*To do*. Every line of the data below is to be duplicated exactly, pictures excepted.
* * * *
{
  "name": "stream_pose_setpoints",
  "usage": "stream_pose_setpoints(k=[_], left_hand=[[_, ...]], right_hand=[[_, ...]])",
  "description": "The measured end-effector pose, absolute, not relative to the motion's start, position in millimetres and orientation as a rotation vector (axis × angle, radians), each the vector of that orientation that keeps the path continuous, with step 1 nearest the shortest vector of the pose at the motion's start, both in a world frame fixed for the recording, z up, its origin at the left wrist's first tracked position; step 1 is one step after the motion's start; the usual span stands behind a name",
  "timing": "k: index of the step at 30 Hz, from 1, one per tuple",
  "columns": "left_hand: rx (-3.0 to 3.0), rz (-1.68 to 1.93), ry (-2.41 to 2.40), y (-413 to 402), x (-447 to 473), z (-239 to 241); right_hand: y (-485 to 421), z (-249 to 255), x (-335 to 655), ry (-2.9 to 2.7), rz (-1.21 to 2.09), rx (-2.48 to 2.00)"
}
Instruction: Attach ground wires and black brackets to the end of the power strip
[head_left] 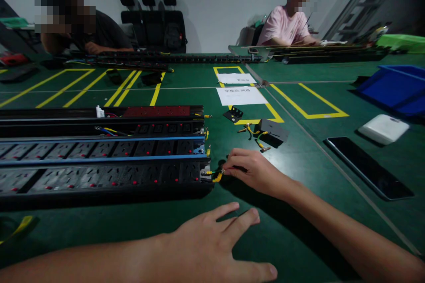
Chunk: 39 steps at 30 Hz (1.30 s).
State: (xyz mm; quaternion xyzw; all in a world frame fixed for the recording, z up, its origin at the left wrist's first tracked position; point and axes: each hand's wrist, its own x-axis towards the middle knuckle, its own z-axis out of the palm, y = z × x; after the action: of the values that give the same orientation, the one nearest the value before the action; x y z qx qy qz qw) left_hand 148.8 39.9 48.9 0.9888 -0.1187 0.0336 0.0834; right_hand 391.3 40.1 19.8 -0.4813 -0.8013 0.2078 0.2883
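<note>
Green table [186,93] bears the work; the front black socket strip [106,180] lies along its left part, right end toward the hands; left hand [215,243], nearest the camera, is spread, back upward, holding nothing and apart from the strip; right hand [252,168] pinches, thumb against fingertips, the outer end of a short yellow lead [217,178]; this lead sits just off the strip's end, beyond the left hand; step in hand judged to be positioning the lead; next move would call for a steady pinch without tugging; exact grip point too small to confirm
</note>
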Motion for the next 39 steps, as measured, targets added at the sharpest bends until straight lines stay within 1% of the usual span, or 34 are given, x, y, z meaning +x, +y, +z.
stream_pose_setpoints(k=[5,11,19,23,26,32,39], left_hand=[[2.934,0.142,-0.369,39.9,147.0,44.7],[3.066,0.227,-0.318,36.9,147.4,29.7],[3.067,0.077,-0.343,34.5,153.8,10.2],[3.087,0.147,-0.337,34.6,152.2,10.7],[3.112,0.191,-0.309,34.9,148.8,15.6],[3.218,0.365,-0.37,38.4,147.7,27.3],[3.246,0.362,-0.394,39.4,148.8,29.4]], right_hand=[[40.3,20.8,390.4,-2.127,0.577,-1.294],[40.3,18.9,389.9,-2.097,0.625,-1.292],[38.6,9.5,388.5,-2.064,0.622,-1.305],[38.7,11.8,387.2,-2.05,0.576,-1.305],[39.2,15.8,387.2,-2.108,0.6,-1.288],[41.4,14.3,387.2,-2.069,0.566,-1.303],[39.9,16.4,385.0,-2.096,0.533,-1.291]])
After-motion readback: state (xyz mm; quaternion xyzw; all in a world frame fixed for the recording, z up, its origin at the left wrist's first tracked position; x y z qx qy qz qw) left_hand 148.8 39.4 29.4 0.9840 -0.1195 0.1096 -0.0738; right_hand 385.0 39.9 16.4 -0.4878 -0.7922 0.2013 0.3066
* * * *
*Reply*.
{
  "name": "stream_pose_setpoints",
  "usage": "stream_pose_setpoints(k=[_], left_hand=[[_, ...]], right_hand=[[_, ...]])",
  "description": "The measured end-effector pose, absolute, not relative to the motion's start, position in millimetres and orientation as a rotation vector (axis × angle, radians), each the vector of that orientation that keeps the path continuous, with step 1 nearest the shortest vector of the pose at the motion's start, both in a world frame fixed for the recording, z up, its origin at the left wrist's first tracked position; step 1 is one step after the motion's start; the usual span stands behind a name",
  "timing": "k: index of the step at 30 Hz, from 1, one per tuple",
  "columns": "left_hand: rx (-3.0 to 3.0), rz (-1.68 to 1.93), ry (-2.41 to 2.40), y (-413 to 402), x (-447 to 473), z (-239 to 241); right_hand: y (-485 to 421), z (-249 to 255), x (-335 to 655), ry (-2.9 to 2.7), rz (-1.21 to 2.09), rx (-2.48 to 2.00)"
}
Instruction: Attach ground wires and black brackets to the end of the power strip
[head_left] 
Chunk: 39 steps at 30 Hz (1.30 s).
State: (xyz mm; quaternion xyzw; all in a world frame fixed for the recording, z up, its origin at the left wrist's first tracked position; point and axes: each hand's wrist, its own x-axis towards the middle knuckle, its own z-axis out of the palm, y = z × x; after the action: of the values that give the same orientation, the one nearest the value before the action; x y z qx qy qz qw) left_hand 148.8 39.9 48.9 0.9888 -0.1187 0.0336 0.0834; right_hand 391.3 40.1 19.8 -0.4813 -0.8013 0.2078 0.2883
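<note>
Green table [186,93] bears the work; the front black socket strip [106,180] lies along its left part, right end toward the hands; left hand [215,243], nearest the camera, is spread, back upward, holding nothing and apart from the strip; right hand [252,168] pinches, thumb against fingertips, the outer end of a short yellow lead [217,178]; this lead sits just off the strip's end, beyond the left hand; step in hand judged to be positioning the lead; next move would call for a steady pinch without tugging; exact grip point too small to confirm
</note>
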Motion for the next 39 steps, as measured, targets added at the sharpest bends until straight lines stay within 1% of the usual span, or 34 are given, x, y, z meaning +x, +y, +z.
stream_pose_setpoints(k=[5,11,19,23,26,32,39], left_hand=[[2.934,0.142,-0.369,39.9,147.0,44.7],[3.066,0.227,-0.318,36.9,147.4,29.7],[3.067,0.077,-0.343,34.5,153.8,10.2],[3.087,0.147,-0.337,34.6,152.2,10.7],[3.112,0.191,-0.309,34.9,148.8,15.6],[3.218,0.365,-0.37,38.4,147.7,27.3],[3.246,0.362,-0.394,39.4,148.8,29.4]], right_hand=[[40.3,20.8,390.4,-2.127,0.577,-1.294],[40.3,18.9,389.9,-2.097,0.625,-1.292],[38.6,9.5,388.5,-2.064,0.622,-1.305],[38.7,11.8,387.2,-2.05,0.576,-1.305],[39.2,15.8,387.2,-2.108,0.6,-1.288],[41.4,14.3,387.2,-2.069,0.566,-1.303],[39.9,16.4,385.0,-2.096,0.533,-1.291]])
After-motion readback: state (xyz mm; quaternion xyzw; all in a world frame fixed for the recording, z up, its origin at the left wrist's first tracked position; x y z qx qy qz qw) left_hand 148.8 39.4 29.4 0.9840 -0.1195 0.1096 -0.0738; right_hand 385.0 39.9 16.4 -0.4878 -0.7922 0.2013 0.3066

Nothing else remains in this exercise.